Items listed in a dataset:
Segment Open

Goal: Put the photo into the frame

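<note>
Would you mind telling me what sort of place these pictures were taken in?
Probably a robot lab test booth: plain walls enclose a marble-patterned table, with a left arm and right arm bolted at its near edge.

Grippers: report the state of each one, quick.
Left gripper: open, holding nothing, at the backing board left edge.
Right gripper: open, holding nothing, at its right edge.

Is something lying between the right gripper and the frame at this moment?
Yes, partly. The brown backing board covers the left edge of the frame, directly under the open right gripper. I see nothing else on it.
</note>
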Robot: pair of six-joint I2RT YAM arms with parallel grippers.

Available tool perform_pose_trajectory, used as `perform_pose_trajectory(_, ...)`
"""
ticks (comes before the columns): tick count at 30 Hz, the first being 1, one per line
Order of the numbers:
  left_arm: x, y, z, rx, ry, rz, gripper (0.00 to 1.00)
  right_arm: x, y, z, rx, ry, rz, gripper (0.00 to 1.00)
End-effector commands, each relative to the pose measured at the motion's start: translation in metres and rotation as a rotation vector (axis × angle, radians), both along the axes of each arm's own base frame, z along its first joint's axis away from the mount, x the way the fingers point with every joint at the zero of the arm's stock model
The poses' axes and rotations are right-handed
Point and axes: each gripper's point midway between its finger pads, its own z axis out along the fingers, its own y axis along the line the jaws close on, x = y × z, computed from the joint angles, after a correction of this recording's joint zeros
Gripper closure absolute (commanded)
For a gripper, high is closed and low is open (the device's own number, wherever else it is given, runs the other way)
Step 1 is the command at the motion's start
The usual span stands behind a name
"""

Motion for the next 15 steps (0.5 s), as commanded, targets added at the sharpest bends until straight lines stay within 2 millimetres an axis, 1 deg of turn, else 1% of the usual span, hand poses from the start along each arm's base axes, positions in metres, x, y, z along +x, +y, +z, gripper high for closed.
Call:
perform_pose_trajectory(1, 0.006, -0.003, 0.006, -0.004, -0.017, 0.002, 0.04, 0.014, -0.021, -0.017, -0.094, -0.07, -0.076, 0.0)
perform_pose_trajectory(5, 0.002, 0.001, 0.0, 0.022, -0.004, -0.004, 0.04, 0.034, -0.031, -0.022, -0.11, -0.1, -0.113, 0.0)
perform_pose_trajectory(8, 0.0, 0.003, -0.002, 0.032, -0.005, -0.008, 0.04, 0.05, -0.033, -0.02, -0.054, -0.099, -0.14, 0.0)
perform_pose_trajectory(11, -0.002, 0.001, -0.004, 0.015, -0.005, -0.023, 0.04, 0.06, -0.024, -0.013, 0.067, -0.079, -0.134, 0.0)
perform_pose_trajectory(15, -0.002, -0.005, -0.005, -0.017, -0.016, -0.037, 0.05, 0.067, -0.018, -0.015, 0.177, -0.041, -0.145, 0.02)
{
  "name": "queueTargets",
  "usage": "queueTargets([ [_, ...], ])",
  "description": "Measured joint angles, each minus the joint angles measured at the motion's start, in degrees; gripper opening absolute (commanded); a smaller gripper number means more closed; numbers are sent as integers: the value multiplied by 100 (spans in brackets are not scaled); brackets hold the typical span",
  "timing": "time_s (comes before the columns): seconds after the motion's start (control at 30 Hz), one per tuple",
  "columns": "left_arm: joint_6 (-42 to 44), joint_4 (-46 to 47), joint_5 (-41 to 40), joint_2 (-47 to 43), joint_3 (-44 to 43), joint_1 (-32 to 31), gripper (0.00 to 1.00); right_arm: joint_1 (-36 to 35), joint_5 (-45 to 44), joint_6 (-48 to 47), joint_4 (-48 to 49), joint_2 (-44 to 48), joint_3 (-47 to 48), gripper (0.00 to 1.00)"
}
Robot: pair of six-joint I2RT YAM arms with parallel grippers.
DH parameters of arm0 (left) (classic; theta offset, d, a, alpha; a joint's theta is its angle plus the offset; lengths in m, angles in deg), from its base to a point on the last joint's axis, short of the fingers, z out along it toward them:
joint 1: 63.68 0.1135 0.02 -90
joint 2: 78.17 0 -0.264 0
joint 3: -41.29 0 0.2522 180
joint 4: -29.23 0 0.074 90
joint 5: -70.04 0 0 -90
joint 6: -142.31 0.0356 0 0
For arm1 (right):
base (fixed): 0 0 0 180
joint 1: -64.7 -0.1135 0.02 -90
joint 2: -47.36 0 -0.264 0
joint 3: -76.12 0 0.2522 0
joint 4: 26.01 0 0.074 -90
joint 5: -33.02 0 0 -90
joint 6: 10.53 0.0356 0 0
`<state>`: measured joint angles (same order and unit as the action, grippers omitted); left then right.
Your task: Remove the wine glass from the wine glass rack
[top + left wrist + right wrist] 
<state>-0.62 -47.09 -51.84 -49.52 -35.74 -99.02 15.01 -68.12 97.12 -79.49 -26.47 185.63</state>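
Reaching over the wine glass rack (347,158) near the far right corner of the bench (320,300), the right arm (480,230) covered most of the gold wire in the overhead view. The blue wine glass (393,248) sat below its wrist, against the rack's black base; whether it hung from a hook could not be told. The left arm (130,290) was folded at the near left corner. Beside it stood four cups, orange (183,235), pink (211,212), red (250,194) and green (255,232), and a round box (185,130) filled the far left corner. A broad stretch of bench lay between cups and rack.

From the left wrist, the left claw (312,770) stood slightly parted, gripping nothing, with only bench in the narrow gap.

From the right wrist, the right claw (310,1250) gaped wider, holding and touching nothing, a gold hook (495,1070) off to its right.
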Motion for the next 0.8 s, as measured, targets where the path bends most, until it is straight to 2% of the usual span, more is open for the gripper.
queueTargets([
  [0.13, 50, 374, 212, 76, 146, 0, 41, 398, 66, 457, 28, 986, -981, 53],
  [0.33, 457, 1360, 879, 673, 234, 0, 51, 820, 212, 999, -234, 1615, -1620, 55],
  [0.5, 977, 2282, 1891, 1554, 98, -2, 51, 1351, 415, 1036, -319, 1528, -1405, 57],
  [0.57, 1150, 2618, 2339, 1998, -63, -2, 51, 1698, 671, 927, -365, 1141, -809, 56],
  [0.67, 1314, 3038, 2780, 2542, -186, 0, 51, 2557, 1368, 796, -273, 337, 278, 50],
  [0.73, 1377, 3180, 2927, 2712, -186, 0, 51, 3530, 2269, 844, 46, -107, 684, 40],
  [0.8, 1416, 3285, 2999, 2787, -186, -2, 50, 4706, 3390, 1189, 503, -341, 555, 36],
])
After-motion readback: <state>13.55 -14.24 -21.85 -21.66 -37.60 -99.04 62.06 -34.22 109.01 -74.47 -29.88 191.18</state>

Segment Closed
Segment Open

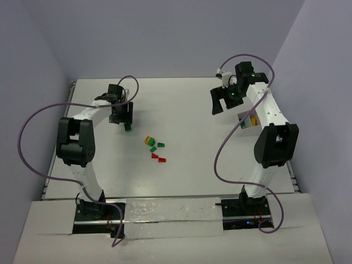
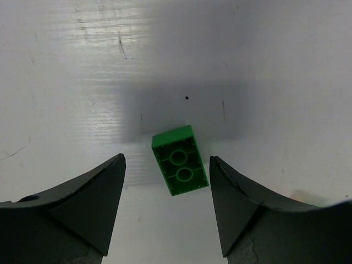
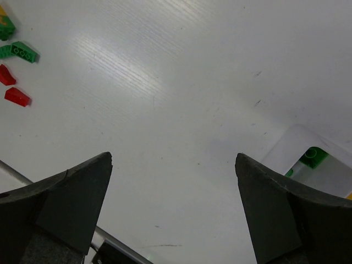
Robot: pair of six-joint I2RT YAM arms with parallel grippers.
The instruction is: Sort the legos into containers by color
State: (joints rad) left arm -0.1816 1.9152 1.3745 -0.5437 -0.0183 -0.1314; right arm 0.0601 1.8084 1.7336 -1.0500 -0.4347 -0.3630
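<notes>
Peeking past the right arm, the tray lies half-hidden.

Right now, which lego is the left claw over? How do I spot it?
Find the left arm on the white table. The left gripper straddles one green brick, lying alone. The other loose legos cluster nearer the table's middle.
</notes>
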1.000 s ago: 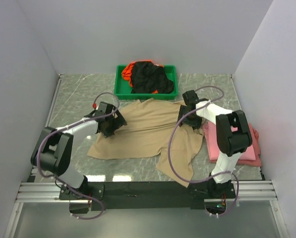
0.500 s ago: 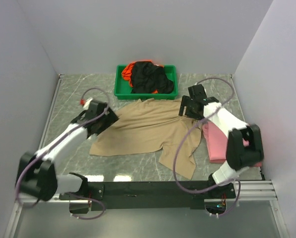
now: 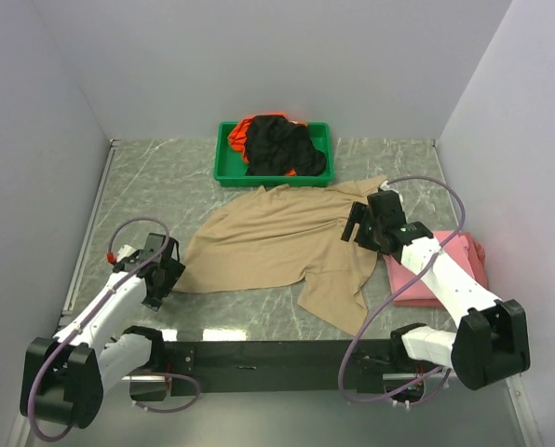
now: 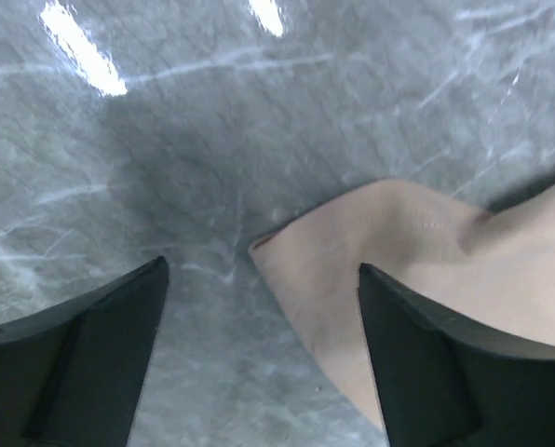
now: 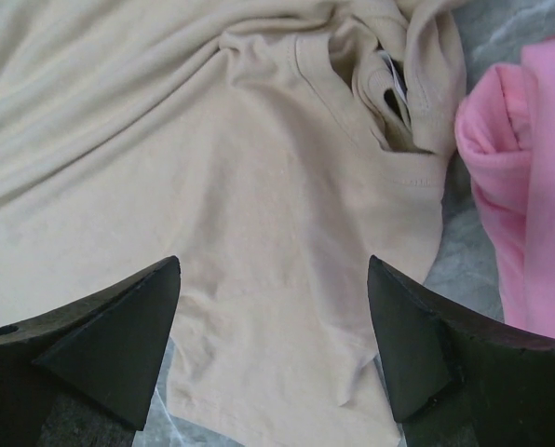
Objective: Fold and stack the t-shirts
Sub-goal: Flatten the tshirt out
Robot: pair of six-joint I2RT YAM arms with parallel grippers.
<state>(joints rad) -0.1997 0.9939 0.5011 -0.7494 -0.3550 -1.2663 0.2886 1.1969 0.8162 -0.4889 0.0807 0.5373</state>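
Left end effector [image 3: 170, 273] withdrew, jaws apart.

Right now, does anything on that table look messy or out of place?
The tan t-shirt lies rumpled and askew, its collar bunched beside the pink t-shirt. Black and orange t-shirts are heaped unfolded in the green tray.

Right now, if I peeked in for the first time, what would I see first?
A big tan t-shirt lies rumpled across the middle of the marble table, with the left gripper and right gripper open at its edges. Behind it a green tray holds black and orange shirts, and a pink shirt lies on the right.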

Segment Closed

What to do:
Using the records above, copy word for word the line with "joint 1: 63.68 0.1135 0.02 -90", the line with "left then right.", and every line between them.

Written reply:
joint 1: 63.68 0.1135 0.02 -90
joint 2: 78.17 0 -0.264 0
joint 3: -41.29 0 0.2522 180
joint 4: -29.23 0 0.074 90
joint 5: -70.04 0 0 -90
joint 6: -142.31 0.0356 0 0
For arm1 (right):
base (fixed): 0 0 0 180
joint 1: -64.7 -0.1135 0.02 -90
joint 2: -47.36 0 -0.264 0
joint 3: -76.12 0 0.2522 0
joint 4: 26.01 0 0.074 -90
joint 5: -33.02 0 0 -90
joint 6: 10.53 0.0356 0 0
`<state>`: measured joint angles (same order and unit as the action, grippers omitted); left then right.

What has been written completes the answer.